Nous vivons maintenant à une autre époque, sous le règne d’un nouveau modèle culturel, subjectiviste. Mais il y a toujours des « exégètes » : les Marchés ont pris la place de l’Église et de l’État, et ils nous proposent une interprétation idéologique de ce que signifie concrètement « être sujet de soi-même ». Pour l’idéologie néolibérale, cela veut dire : « sois un consommateur insatiable, un compétiteur impitoyable et un communicateur infatigable ». Sois un « individu CCC » ! L’émancipation ne saurait évidemment consister à se soumettre à de telles injonctions dont on peut estimer à bon droit qu’elles sont aliénantes ; elle implique au contraire une prise de distance critique par rapport à elles.
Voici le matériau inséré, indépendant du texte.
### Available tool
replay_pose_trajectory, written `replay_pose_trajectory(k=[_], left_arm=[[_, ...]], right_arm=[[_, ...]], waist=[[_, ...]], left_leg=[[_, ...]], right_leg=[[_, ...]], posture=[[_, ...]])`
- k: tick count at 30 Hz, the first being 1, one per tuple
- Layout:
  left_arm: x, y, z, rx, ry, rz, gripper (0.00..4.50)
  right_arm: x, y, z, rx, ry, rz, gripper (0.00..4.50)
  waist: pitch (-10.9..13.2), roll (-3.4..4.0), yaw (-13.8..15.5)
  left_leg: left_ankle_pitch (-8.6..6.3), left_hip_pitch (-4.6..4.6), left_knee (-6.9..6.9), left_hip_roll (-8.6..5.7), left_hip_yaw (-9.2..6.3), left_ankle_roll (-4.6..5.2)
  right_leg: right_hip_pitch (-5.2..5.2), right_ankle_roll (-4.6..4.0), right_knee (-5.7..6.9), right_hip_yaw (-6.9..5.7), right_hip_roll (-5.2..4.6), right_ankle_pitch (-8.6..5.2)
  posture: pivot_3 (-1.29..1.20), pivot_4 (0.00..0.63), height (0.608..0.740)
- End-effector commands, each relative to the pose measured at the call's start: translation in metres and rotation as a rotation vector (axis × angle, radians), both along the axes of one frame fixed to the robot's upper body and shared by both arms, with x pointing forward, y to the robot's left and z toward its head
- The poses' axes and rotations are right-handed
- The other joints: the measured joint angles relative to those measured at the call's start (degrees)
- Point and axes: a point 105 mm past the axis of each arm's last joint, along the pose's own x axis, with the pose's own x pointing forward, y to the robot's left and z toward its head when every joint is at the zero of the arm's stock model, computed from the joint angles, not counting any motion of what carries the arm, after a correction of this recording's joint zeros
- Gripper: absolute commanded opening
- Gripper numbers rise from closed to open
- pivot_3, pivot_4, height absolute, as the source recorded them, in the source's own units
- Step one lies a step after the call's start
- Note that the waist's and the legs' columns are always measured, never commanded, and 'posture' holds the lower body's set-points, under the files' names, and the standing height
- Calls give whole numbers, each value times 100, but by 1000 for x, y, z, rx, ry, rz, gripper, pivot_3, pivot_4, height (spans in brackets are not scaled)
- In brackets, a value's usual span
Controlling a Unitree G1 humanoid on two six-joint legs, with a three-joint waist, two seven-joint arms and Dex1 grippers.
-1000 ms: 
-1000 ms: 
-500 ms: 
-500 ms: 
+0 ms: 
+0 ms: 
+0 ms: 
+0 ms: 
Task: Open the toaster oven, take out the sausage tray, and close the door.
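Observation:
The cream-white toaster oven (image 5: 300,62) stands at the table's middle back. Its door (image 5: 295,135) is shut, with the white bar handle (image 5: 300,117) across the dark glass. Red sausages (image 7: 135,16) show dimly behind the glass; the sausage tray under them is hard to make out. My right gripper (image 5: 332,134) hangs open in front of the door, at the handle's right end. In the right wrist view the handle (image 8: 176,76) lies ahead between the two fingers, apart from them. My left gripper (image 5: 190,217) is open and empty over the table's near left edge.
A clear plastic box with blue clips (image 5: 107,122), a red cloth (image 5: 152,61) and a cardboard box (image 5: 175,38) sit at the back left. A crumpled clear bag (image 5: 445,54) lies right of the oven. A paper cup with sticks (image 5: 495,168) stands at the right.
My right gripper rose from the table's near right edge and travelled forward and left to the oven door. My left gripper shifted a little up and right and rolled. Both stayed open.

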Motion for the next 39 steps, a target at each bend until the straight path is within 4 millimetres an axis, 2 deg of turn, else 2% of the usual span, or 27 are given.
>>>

Beaucoup de jeunes d’aujourd’hui ont bien compris cela et en ont tiré les conséquences pour leur vie personnelle. C’est-ce qui explique les mouvements sociaux qui visent à obtenir des ressources pour permettre l’épanouissement personnel de l’individu, pour augmenter sa capacité d’être sujet de lui-même et acteur de son existence personnelle. L’idéologie néolibérale leur fait désirer ces biens (l’éducation, la santé, l’information, l’emploi...) et en même temps les prive des ressources nécessaires pour en jouir. Tous les mouvements qui forment le tissu de l’action collective dans les sociétés d’aujourd’hui me paraissent constitués d’individus qui veulent être sujets d’eux-mêmes et qui revendiquent les ressources qui leur manquent pour pouvoir le faire. Tous les mouvements sociaux visent à obtenir des États les moyens de réaliser cela.

Il me paraît donc très important de ne pas confondre l’appel au Sujet individuel avec un appel à l’individualisme. Les individus d’aujourd’hui ne sont pas plus individualistes que ceux d’hier, mais les enjeux des luttes sociales ont changé parce que le modèle culturel régnant, lui aussi, a changé.